Meanwhile, the windows of the apartment
across the street remained blank, gave no inkling of occupancy.
Only once had he seen - imagined? - a hand pull the end of one of
the heavy curtains aside, as though to peek out unobserved. It was
such a surreptitious movement he couldn't be sure he'd actually
really seen it. Perhaps it was his imagination playing tricks?
Responding to his need to conjure her up? But no hands drew aside
the closed draperies to let the sun shine in, no windows were
thrown open. It was as if the apartment itself were wearing the
bleak joyless shrouds of mourning.

Stephanie, he was thinking. Stephanie. What
he wouldn't give for just a fleeting glance of her - surely then he
would be momentarily content . . .

He could imagine her up there, wandering
around alone in the dim rooms, with only the screeching bird and
memories for company.

Irrationally, he felt a stab of jealousy
towards Waldo. The parrot was with her, but he couldn't be!

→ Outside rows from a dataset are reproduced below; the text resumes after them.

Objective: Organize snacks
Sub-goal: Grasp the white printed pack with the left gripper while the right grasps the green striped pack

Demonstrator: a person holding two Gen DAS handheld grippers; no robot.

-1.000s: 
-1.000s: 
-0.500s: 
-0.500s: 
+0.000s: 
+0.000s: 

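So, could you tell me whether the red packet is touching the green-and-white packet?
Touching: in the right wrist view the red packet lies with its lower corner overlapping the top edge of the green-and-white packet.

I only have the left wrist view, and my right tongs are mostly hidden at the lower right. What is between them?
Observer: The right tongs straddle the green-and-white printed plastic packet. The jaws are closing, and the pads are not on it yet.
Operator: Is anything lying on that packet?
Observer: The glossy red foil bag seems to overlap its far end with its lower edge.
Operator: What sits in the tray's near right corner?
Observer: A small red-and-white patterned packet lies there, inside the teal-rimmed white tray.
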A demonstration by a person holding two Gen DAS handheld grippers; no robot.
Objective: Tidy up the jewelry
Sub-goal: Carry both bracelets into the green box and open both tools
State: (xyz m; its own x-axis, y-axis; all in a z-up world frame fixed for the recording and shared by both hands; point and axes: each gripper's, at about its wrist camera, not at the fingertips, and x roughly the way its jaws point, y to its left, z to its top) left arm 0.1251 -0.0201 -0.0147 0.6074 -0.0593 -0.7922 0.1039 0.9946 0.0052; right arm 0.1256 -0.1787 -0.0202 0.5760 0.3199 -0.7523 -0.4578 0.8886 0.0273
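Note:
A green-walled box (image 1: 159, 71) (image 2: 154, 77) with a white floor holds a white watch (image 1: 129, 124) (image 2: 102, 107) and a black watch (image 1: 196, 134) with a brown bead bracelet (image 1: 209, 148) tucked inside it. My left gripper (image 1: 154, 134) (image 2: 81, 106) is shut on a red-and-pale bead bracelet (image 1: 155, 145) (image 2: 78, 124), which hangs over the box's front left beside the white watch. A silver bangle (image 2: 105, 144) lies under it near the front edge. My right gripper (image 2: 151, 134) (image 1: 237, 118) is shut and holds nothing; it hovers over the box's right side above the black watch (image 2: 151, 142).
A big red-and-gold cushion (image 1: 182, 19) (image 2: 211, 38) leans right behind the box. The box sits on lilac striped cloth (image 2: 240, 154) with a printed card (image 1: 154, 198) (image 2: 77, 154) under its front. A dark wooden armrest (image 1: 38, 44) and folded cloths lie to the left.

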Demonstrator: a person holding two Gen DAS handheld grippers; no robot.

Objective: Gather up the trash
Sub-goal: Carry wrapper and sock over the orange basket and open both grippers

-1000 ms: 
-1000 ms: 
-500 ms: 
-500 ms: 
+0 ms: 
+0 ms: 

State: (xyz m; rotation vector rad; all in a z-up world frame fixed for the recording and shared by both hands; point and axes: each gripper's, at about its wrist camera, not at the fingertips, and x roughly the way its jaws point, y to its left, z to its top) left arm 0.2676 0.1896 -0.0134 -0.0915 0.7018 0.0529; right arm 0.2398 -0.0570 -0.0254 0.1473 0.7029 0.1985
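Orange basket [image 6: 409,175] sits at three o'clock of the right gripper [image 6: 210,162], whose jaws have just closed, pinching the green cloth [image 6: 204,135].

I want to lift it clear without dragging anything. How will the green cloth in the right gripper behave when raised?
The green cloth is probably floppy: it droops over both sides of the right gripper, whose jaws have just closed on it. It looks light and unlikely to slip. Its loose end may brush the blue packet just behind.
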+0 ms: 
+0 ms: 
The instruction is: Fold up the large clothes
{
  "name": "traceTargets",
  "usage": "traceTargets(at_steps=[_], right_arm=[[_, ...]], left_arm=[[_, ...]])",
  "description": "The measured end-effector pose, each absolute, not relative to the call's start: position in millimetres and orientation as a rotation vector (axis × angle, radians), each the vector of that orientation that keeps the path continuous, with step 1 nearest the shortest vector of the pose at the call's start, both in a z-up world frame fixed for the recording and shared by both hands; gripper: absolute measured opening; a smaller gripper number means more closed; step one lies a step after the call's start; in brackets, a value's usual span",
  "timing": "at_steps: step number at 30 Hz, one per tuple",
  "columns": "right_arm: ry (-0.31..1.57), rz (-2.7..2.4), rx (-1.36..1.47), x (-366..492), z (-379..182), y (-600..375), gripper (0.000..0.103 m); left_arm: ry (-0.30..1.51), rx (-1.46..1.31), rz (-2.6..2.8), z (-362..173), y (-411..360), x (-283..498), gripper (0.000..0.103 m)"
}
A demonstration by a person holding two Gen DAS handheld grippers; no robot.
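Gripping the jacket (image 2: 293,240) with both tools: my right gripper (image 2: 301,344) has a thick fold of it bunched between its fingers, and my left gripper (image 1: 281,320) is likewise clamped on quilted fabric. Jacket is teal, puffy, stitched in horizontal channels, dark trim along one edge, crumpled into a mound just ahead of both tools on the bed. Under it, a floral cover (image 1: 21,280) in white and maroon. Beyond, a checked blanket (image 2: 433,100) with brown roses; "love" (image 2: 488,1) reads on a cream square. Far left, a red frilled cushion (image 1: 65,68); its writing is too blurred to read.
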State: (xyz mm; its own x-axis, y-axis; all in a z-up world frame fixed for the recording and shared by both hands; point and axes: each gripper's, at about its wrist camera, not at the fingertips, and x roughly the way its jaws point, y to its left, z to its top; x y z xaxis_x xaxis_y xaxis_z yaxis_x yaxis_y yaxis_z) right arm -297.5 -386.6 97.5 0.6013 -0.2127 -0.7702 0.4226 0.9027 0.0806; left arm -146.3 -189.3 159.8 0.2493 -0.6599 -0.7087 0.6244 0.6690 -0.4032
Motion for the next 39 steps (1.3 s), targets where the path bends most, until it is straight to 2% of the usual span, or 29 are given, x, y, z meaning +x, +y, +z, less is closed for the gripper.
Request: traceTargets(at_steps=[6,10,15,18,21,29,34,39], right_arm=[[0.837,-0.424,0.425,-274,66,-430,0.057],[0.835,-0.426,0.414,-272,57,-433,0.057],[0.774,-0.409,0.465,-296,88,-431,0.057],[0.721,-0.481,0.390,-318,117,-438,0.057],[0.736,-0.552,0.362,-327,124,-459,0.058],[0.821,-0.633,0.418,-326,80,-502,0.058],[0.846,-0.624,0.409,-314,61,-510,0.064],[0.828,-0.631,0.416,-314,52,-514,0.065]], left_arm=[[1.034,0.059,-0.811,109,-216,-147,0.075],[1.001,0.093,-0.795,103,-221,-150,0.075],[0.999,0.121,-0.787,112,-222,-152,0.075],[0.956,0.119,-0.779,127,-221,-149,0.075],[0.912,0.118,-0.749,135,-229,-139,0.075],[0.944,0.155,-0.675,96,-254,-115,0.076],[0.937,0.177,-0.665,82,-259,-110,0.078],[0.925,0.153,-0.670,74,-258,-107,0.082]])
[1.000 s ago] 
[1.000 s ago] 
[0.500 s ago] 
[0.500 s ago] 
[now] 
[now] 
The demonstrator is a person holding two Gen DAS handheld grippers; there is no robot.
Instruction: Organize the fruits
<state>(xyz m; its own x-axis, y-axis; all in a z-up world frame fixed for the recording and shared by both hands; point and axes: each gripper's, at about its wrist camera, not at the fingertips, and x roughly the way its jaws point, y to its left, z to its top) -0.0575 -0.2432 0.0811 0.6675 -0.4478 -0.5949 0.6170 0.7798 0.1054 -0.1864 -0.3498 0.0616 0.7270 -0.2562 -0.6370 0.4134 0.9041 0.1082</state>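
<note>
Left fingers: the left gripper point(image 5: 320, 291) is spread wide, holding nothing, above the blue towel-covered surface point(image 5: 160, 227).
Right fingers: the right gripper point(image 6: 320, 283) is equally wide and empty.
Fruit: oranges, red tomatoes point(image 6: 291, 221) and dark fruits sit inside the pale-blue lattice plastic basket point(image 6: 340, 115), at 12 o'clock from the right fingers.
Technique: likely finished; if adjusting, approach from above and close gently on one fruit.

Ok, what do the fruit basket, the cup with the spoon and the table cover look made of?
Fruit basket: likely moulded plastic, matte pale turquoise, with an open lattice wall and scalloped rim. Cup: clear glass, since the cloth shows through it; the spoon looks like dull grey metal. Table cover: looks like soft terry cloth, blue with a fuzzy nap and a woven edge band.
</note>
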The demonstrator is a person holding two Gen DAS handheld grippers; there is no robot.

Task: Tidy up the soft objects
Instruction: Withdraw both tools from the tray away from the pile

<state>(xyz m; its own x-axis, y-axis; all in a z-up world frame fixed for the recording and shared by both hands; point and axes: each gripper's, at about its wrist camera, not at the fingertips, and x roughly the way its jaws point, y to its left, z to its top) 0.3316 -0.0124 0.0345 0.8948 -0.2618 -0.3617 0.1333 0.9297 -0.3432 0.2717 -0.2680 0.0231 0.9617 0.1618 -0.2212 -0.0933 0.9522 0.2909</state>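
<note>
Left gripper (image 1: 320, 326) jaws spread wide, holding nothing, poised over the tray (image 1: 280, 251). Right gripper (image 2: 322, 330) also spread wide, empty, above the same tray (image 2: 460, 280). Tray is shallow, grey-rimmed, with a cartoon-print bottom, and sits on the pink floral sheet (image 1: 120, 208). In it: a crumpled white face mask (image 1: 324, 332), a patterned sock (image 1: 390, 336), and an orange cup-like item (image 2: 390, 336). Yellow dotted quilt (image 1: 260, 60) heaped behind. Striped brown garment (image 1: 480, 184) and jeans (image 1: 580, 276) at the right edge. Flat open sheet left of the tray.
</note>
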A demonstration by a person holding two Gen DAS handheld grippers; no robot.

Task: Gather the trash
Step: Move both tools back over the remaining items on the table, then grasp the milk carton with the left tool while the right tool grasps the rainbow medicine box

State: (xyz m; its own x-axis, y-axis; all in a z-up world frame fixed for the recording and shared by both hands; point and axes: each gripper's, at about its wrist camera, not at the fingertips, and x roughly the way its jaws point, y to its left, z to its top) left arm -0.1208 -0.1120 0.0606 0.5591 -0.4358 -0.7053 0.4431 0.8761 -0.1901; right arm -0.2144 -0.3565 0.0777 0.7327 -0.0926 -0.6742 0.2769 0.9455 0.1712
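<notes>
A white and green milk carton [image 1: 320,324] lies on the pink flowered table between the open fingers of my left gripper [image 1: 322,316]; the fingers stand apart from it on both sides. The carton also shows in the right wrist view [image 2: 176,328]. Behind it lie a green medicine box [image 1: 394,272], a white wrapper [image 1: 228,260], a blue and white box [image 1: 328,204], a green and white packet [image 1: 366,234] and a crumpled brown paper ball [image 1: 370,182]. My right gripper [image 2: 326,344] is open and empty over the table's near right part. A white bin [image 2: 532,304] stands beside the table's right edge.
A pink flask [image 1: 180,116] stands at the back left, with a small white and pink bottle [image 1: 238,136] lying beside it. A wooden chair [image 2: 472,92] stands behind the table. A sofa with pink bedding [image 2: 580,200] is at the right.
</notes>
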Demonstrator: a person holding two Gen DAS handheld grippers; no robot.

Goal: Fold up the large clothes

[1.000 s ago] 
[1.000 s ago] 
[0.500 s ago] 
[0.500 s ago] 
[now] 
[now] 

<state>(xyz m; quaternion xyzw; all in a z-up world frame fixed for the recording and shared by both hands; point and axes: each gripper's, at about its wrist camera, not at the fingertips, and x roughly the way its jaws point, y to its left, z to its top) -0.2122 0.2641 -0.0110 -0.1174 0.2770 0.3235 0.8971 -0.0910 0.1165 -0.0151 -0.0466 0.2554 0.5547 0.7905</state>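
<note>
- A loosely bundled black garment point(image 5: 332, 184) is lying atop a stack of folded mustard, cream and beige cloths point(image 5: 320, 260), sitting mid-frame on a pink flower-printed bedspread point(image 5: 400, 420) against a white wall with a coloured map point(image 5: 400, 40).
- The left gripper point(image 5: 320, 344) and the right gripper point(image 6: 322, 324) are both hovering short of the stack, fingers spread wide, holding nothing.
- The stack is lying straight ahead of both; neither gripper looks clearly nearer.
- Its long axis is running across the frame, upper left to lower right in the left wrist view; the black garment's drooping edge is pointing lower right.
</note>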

Oh, how badly he wanted, how desperately he
needed to be up there with her, his presence giving succour and
comfort! Merely envisioning her, moving about in those grand
high-ceilinged rooms and doing whatever one had to do with the
effects of the deceased engendered an immense pain of longing, a
feeling of futile helplessness. He ached to be at her side, and
help her see this nightmare through. She had no business being
alone. Not now, of all times . . .

He was so involved with staring at the
windows across the street that he missed Stephanie entirely -
breezing up Seventh Avenue amid a swirl of pedestrians and crossing
Fifty-seventh Street with the horde, earphones on and in a world of
her own. Heading for the awning that stretched from the grand
portals of the Osborne before being swallowed up by its opulent
lobby.

And so involved was Stephanie in listening
to the Schneider/de Veiga tape, that, although she had passed
within ten feet of Johnny, she hadn't noticed him, either, not even
when the ever-shifting crowd had created a momentary void,
displaying him clearly.

Thus, in the bright sunshine of that
brilliant afternoon, they might as well have been two blacked-out
ships passing blindly in the night.

 

In the spacious cool lobby, Stephanie found
Pham, index cards in hand, pressing the elevator call button.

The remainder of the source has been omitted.